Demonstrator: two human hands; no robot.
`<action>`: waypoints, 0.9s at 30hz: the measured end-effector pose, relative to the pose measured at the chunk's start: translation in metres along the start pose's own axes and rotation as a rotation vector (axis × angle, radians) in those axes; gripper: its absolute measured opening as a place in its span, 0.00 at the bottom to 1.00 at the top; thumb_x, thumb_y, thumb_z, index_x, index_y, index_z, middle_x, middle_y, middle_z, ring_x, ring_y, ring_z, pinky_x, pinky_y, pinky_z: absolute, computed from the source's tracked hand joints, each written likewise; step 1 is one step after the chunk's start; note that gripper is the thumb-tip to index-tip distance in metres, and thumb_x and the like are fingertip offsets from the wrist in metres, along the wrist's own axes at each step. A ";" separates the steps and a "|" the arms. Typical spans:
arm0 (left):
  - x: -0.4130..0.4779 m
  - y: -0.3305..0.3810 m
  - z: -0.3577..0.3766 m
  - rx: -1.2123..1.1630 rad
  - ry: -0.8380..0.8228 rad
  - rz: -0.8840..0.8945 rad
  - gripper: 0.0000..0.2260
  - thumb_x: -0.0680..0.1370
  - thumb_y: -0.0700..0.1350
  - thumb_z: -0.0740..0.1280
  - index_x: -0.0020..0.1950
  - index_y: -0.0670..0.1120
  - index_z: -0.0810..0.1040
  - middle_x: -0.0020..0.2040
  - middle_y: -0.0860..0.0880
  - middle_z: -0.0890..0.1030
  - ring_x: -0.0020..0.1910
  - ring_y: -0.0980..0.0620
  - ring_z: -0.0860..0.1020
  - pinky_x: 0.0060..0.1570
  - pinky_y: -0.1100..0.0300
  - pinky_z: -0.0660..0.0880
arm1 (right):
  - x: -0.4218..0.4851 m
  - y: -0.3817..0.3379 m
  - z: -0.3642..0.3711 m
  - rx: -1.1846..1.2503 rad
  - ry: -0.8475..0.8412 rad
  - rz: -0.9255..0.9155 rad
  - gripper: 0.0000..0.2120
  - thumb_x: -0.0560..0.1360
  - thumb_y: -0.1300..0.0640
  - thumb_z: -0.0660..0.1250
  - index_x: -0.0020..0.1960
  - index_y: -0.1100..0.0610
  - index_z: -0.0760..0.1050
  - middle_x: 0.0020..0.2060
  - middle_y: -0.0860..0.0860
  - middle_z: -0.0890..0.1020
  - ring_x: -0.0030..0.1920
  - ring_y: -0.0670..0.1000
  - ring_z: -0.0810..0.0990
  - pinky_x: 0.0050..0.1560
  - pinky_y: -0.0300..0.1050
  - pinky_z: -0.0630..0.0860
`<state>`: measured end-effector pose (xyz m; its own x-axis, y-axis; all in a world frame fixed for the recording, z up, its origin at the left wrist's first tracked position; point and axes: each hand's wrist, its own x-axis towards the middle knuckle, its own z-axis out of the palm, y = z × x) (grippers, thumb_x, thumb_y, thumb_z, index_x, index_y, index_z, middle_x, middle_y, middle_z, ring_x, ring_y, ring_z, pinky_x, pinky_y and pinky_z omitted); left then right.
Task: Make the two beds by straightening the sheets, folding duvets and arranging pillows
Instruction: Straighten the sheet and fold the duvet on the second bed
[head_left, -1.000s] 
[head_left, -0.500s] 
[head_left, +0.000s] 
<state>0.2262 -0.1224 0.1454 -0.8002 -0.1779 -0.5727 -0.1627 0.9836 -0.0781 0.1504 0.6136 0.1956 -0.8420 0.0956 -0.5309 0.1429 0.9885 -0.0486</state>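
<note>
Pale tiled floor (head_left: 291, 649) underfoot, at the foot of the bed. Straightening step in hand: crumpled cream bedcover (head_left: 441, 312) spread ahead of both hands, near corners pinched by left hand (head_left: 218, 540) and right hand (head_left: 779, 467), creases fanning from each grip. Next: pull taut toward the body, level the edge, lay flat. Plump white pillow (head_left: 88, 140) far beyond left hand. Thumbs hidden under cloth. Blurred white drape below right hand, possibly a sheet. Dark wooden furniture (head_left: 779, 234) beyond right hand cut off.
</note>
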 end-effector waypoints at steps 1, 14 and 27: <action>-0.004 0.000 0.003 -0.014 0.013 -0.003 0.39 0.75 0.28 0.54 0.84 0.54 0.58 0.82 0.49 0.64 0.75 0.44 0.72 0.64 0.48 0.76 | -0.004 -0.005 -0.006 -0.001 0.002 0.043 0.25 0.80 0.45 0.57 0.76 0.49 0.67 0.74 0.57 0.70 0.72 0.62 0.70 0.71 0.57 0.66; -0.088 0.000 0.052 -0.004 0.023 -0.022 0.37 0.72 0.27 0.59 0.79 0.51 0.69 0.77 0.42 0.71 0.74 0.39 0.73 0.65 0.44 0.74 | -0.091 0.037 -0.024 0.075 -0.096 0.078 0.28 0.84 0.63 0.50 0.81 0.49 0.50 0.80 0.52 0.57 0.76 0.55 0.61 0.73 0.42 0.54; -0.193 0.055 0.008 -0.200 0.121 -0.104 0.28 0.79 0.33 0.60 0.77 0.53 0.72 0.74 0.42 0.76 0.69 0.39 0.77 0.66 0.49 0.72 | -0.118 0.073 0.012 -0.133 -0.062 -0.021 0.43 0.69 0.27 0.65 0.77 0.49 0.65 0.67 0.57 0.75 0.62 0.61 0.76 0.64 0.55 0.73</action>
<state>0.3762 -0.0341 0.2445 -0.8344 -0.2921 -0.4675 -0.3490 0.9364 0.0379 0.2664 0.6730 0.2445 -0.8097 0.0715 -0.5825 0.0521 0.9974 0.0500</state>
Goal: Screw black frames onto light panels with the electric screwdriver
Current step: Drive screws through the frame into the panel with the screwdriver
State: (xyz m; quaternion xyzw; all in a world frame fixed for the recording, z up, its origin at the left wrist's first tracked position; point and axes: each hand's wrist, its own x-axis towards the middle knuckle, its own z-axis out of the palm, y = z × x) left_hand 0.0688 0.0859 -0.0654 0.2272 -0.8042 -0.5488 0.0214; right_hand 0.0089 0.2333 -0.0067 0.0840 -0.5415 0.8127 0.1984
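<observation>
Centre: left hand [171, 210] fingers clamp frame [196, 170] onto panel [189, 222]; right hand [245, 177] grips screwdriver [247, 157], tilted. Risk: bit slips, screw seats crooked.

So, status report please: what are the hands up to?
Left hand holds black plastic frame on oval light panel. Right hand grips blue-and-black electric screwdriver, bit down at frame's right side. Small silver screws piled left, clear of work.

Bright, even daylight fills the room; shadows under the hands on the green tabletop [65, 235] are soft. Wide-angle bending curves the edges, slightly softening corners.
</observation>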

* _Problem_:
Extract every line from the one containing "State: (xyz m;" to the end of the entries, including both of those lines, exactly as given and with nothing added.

* _Answer to the exercise_:
State: (xyz m; quaternion xyzw; all in a world frame fixed for the recording, z up, its origin at the left wrist's first tracked position; point and axes: each hand's wrist, its own x-axis towards the middle knuckle, its own z-axis out of the palm, y = z × x) left_hand 0.0688 0.0859 -0.0654 0.2272 -0.8042 -0.5488 0.0214; right_hand 0.0089 0.2333 -0.0067 0.0840 -0.5415 0.8127 0.1984
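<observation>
Centre: left hand [171, 210] fingers clamp frame [196, 170] onto panel [189, 222]; right hand [245, 177] grips screwdriver [247, 157], tilted. Risk: bit slips, screw seats crooked.

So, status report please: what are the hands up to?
Left hand holds black plastic frame on oval light panel. Right hand grips blue-and-black electric screwdriver, bit down at frame's right side. Small silver screws piled left, clear of work.

Bright, even daylight fills the room; shadows under the hands on the green tabletop [65, 235] are soft. Wide-angle bending curves the edges, slightly softening corners.
</observation>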

No additional lines are needed for this answer.